TASK BRIEF —
Below are entries; output exactly the lines from the one with "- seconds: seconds" to the one with "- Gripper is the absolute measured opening", both included, and nothing else.

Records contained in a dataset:
..........
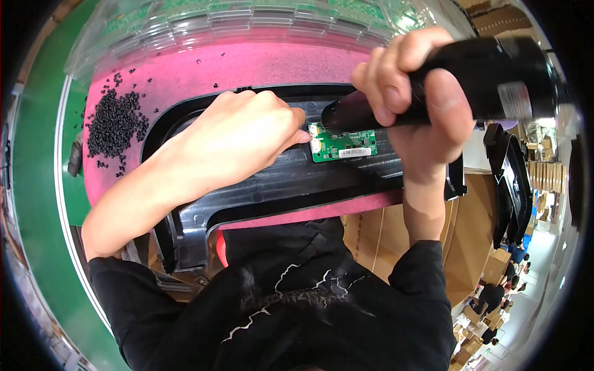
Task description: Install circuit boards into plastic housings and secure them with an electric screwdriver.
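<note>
A black cordless screwdriver (pixel 482 77) is gripped in my right hand (pixel 427 102), its fingers and thumb wrapped round the body. The tool slants down to the left, and its nose end is over the upper part of a green circuit board (pixel 334 147). That board carries white connectors on its left side and a white label, and sits in a long black plastic housing (pixel 266 191). My left hand (pixel 250 130) rests over the housing with its fingers curled closed. Its thumb and forefinger tips meet at the board's left edge; what they pinch, if anything, is hidden.
A heap of small black screws (pixel 114 123) lies on the pink mat (pixel 185 68), left of the housing. Clear plastic trays (pixel 235 25) with green boards line the back. Another black housing (pixel 510 185) stands at right, near cardboard boxes (pixel 473 229). Several people are farther off.
</note>
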`<state>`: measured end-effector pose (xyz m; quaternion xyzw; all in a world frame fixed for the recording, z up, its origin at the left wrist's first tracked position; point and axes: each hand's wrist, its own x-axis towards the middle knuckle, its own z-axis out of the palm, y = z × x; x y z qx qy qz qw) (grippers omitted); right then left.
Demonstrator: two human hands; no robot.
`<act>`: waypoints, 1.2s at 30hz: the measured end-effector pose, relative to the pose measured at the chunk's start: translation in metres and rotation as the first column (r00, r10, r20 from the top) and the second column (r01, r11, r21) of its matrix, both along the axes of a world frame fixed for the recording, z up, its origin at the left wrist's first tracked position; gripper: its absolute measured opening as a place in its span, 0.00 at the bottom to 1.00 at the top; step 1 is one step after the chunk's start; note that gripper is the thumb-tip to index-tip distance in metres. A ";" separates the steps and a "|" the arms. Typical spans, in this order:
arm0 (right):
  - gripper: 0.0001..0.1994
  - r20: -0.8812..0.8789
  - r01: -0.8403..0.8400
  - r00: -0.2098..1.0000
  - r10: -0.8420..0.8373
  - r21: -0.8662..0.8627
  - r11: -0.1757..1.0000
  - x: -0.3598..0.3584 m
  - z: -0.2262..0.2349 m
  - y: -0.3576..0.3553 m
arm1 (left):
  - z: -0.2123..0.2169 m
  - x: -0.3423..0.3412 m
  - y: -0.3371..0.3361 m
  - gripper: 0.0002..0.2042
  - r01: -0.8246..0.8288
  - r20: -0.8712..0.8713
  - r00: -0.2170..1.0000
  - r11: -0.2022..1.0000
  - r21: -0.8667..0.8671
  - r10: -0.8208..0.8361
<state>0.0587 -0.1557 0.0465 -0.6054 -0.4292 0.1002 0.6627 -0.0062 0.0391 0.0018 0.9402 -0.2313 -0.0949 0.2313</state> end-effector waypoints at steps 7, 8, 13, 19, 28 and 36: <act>0.16 -0.040 -0.053 0.998 0.053 0.011 0.999 0.004 -0.005 0.013 | -0.001 -0.003 0.004 0.10 0.004 0.063 0.998 0.995 -0.101 0.002; 0.17 -0.038 -0.077 0.996 0.079 0.052 0.996 0.004 -0.007 0.012 | 0.000 -0.003 0.005 0.09 0.022 0.087 0.996 0.989 -0.143 -0.010; 0.20 -0.013 -0.070 0.997 0.070 0.015 0.997 -0.001 -0.004 0.008 | 0.001 -0.003 0.004 0.09 0.011 0.078 0.997 0.987 -0.163 0.002; 0.21 -0.114 -0.077 0.987 0.113 0.281 0.957 -0.006 -0.011 0.000 | -0.003 -0.001 0.006 0.10 -0.005 0.100 0.995 0.985 -0.175 0.022; 0.19 -0.221 -0.066 0.947 0.235 0.580 0.812 -0.012 -0.001 -0.019 | -0.006 0.007 0.004 0.09 0.162 0.215 0.974 0.869 -0.468 -0.066; 0.19 -0.170 -0.110 0.948 0.270 0.619 0.778 -0.017 -0.004 -0.023 | -0.003 0.006 0.004 0.12 0.112 0.103 0.992 0.866 -0.487 -0.070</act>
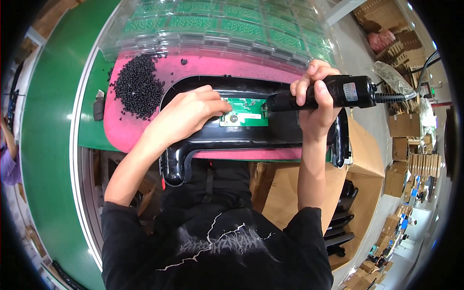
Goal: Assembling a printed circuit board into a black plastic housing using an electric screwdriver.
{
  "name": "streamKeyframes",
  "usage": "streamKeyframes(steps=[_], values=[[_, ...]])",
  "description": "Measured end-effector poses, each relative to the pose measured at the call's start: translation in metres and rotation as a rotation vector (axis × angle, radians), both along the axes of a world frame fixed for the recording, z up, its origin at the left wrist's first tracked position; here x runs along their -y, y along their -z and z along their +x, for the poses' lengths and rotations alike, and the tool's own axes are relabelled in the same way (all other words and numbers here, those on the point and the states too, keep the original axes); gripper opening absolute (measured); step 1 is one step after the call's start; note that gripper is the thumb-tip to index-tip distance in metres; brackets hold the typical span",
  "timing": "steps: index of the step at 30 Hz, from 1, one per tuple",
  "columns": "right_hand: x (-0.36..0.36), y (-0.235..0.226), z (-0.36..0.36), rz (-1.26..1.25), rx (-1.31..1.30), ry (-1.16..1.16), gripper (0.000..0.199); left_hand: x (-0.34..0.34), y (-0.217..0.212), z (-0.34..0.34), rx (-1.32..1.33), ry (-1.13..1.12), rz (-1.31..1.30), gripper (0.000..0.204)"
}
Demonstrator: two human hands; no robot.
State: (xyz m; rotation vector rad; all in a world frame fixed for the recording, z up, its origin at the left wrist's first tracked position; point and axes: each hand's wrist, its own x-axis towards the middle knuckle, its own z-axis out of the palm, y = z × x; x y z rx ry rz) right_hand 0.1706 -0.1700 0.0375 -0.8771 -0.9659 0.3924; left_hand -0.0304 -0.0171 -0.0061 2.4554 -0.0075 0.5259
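A black plastic housing (299, 135) lies on a pink mat (125, 130), with a small green circuit board (249, 111) seated inside it. My left hand (186, 113) rests on the housing, fingertips pressing the board's left edge. My right hand (316, 96) grips a black electric screwdriver (338, 93), held sideways with its tip at the board's right edge. A cable runs off the tool to the right.
A heap of small black screws (137, 87) lies on the mat's left part. Clear trays of green circuit boards (227, 24) sit behind. A green conveyor belt (48, 145) runs at left. Cardboard boxes (285, 188) with black housings stand lower right.
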Motion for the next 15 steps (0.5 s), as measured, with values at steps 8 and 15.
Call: streamKeyframes(steps=[8, 15], values=[[-0.009, -0.004, 0.004, -0.059, 0.014, -0.142, 0.018, -0.001, 0.004, -0.001, -0.073, -0.021, 0.104, 0.025], [-0.021, -0.004, -0.002, -0.11, -0.036, -0.203, 0.011, 0.0, -0.002, -0.001, -0.133, -0.047, 0.202, 0.038]])
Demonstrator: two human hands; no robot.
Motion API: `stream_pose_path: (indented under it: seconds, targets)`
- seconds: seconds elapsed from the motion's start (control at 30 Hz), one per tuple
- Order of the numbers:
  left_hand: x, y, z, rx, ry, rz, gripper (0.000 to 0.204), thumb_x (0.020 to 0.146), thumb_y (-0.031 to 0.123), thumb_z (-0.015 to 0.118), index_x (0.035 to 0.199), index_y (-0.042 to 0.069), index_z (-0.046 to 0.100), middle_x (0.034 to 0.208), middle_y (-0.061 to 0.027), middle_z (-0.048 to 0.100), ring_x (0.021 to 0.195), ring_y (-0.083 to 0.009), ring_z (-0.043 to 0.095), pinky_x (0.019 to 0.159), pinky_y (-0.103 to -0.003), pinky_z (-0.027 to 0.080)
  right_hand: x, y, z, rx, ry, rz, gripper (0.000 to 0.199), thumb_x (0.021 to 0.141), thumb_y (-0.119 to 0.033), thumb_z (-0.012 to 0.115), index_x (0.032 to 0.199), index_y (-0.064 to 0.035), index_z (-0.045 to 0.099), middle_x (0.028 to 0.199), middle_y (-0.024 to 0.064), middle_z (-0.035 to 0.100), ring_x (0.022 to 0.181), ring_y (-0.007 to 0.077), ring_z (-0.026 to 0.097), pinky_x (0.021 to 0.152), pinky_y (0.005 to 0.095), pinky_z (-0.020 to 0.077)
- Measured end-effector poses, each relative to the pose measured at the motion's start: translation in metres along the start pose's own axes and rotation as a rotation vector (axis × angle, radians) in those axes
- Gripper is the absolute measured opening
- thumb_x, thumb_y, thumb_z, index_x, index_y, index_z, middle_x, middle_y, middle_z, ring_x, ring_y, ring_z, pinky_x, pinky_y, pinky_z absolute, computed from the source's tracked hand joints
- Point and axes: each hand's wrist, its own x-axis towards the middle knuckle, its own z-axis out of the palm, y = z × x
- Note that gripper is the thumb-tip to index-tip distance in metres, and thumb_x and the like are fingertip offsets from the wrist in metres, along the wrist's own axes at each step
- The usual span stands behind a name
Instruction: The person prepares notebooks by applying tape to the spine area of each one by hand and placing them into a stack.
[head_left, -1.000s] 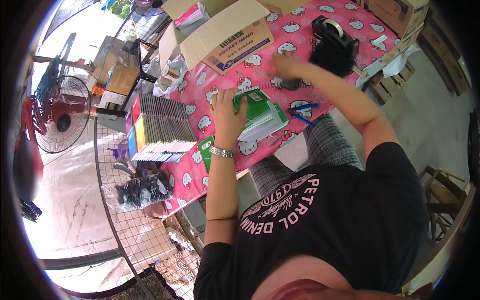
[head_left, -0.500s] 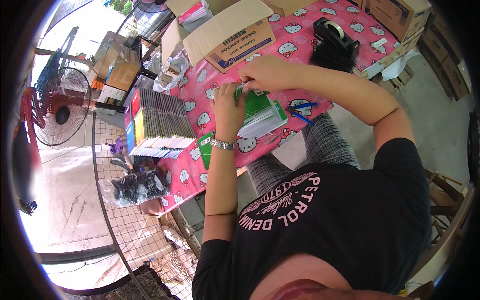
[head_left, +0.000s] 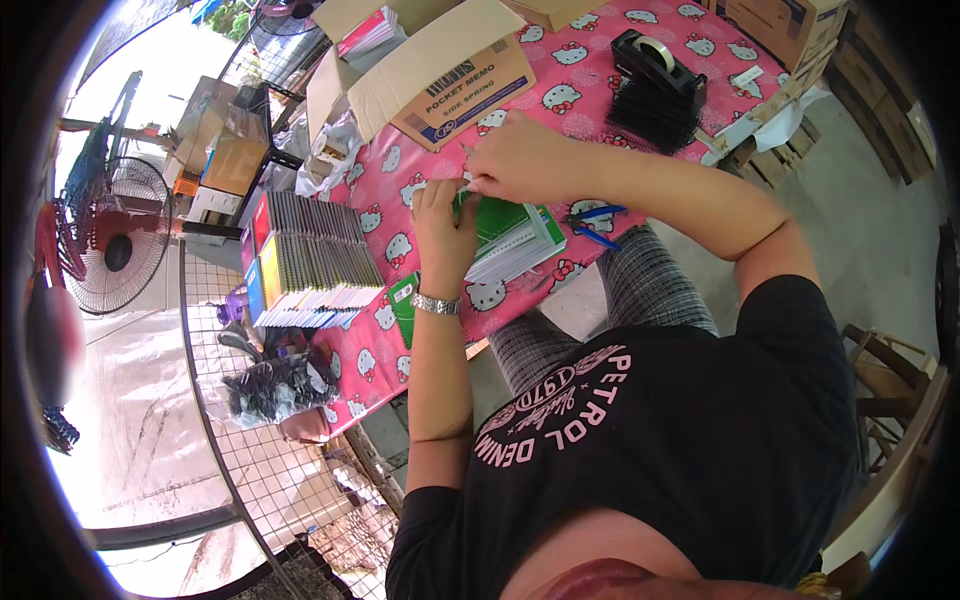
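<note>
Grip of left hand (head_left: 441, 228) clamped on green notebook (head_left: 499, 219) — right hand (head_left: 520, 160) pinched together at its edge.

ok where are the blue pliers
In the head view, the blue pliers lie on the pink tablecloth, just right of the green-covered stack.

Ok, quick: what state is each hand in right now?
Left hand: partly curled, holding the green notebook by its edge.
Right hand: pinched closed at that notebook; cannot tell what it pinches.
</note>
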Motion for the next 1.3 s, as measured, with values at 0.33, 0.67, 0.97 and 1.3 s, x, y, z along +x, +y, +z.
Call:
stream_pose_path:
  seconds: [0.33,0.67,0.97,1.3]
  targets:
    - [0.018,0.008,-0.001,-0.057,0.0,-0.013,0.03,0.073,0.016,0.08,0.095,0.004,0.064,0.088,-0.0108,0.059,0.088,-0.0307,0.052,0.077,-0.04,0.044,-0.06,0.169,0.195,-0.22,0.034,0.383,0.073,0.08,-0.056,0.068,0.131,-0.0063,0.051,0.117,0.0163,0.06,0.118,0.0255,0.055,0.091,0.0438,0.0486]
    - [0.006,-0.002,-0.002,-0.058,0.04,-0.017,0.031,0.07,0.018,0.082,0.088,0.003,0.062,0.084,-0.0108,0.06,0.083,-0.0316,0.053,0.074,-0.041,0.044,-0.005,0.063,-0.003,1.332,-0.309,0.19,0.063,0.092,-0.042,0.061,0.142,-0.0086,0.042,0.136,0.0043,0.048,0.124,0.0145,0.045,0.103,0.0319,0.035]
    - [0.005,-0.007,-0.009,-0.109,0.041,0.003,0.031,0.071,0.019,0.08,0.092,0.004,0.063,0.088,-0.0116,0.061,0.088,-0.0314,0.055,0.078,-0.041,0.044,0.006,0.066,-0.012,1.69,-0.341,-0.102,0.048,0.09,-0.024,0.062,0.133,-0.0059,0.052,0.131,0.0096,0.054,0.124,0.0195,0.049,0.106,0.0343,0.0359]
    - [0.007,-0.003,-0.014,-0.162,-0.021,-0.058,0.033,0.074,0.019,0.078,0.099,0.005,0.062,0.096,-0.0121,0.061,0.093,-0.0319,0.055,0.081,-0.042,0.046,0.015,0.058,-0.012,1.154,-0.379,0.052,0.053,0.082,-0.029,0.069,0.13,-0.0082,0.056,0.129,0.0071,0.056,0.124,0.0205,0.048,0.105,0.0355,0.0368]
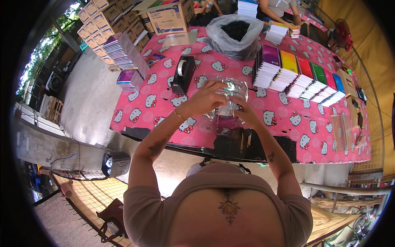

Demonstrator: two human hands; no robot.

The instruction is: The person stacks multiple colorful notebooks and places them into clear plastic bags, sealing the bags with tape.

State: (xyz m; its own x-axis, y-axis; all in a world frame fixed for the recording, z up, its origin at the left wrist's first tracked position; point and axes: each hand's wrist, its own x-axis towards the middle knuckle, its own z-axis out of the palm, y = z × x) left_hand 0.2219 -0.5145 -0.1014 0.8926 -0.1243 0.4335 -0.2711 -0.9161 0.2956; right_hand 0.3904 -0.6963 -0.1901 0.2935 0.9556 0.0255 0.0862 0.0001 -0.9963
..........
OUTPUT FOR THIS TASK —
- seconds: seconds elapsed from the motion's start (control at 30 Hz), one per tuple
- Order of the numbers:
  left_hand: x, y, z, rx, ry, rz, gripper (0.000 to 0.204), thumb_x (0.020 to 0.146), thumb_y (-0.031 to 0.123), thumb_z (-0.015 to 0.118), index_x (0.035 to 0.199), index_y (-0.042 to 0.069), index_z (-0.046 to 0.100), middle_x (0.034 to 0.208), middle_y (-0.061 to 0.027), middle_z (-0.048 to 0.100), ring_x (0.021 to 0.195), ring_y (-0.083 to 0.009), ring_z (-0.043 to 0.095), pinky_x (0.019 to 0.159), pinky_y (-0.103 to -0.003), pinky_z (-0.027 to 0.080)
  right_hand: x, y, z, rx, ry, rz, gripper (0.000 to 0.199), thumb_x (0.021 to 0.141), thumb_y (-0.119 to 0.033), thumb_z (-0.012 to 0.115), index_x (0.032 to 0.199), index_y (-0.064 to 0.035), index_z (-0.045 to 0.099), middle_x (0.028 to 0.199), middle_y (-0.024 to 0.064), middle_z (-0.035 to 0.100), ring_x (0.022 to 0.181), ring_y (-0.007 to 0.077), ring_z (-0.026 to 0.097), pinky_x (0.021 to 0.152), pinky_y (0.005 to 0.095), pinky_z (-0.020 to 0.077)
- Measured end-effector poses, each relative to the pose measured at the motion's start: translation in metres along the start pose's own axes and rotation as a rotation vector (axis × angle, radians) in those axes
- Gripper is the absolute measured opening

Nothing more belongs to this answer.